Bruce Levine was taken aback.

The award-winning history professor and author of five books assigned his students at the University of Cincinnati to buy his book “Half Slave & Half Free: The Roots of Civil War.”

When one of his students objected that he was taking advantage of the class, Levine, who was making 10 cents a copy for the 30 copies in the class, couldn’t believe the student’s outrage.

In the last 10 years, textbook prices have risen by 57 percent and, with the rising prices, Levine and professors at George Mason University, University of Kansas and countless other institutions have been accused of profiting off of books.

Nationally, the American Association of University Professors addressed this problem in a 2004 report saying professors should be able to select the materials for their own courses.

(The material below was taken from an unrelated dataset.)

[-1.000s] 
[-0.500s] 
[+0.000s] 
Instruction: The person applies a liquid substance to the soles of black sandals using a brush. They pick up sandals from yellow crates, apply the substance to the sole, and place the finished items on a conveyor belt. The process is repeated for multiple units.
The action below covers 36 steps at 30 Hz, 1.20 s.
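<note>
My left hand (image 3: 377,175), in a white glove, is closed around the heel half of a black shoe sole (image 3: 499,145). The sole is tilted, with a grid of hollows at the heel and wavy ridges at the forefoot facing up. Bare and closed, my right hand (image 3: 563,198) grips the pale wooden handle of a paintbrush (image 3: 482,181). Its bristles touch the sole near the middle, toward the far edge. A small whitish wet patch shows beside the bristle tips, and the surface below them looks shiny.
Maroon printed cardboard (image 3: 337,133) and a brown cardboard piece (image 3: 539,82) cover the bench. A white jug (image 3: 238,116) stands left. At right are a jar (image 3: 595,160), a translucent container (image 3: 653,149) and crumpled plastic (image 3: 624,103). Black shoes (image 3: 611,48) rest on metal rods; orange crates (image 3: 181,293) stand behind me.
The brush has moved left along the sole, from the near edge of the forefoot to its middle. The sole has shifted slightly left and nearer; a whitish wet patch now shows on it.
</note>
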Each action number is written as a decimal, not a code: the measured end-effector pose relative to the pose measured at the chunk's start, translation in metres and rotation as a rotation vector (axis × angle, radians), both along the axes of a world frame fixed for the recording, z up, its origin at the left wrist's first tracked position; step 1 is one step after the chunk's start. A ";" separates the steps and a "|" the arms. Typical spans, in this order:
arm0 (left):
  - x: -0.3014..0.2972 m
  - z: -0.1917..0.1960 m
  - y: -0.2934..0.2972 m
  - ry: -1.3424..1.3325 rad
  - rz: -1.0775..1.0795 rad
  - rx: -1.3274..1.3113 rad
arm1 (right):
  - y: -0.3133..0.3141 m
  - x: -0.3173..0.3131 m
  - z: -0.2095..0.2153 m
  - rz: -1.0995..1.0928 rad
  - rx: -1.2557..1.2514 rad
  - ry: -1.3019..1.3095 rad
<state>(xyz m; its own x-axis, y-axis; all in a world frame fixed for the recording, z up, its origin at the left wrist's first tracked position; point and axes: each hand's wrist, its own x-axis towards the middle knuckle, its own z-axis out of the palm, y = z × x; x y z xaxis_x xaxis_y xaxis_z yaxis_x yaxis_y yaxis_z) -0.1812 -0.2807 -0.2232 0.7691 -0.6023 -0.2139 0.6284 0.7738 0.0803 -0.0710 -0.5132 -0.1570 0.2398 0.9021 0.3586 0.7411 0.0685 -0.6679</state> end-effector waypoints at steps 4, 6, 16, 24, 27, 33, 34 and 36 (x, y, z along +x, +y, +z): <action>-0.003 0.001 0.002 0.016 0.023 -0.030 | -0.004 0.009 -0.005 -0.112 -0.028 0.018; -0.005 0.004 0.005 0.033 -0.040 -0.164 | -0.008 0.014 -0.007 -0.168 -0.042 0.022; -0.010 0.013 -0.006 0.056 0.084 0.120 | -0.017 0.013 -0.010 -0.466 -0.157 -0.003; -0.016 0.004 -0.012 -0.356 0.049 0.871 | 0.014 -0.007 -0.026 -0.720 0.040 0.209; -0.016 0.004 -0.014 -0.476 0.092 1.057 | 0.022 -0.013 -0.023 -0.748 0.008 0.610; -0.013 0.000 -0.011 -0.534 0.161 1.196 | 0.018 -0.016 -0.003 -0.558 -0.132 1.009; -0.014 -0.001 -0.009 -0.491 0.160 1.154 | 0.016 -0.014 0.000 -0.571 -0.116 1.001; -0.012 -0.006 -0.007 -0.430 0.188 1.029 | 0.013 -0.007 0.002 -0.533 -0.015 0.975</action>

“Professors should assign readings that best meet the instructional goals of their courses, and they may well conclude that what they themselves have written on a subject best realizes that purpose,” the report read.

MORE.

28 comments:

  1. Don't assign your own book, butthole. Not because you stand to profit from the sales, but because in the vast majority of cases it's vanity to assume that your work is the "best" example of scholarship in your field, and the "most" appropriate for students.

    I would resent a prof that assigned their own book and then attempted to teach from it. Echo chamber, anyone? This class is not all about you. Unless your name is on the spine of the Norton Anthology, find something else. Get the students inside someone else's head. They're inside yours enough.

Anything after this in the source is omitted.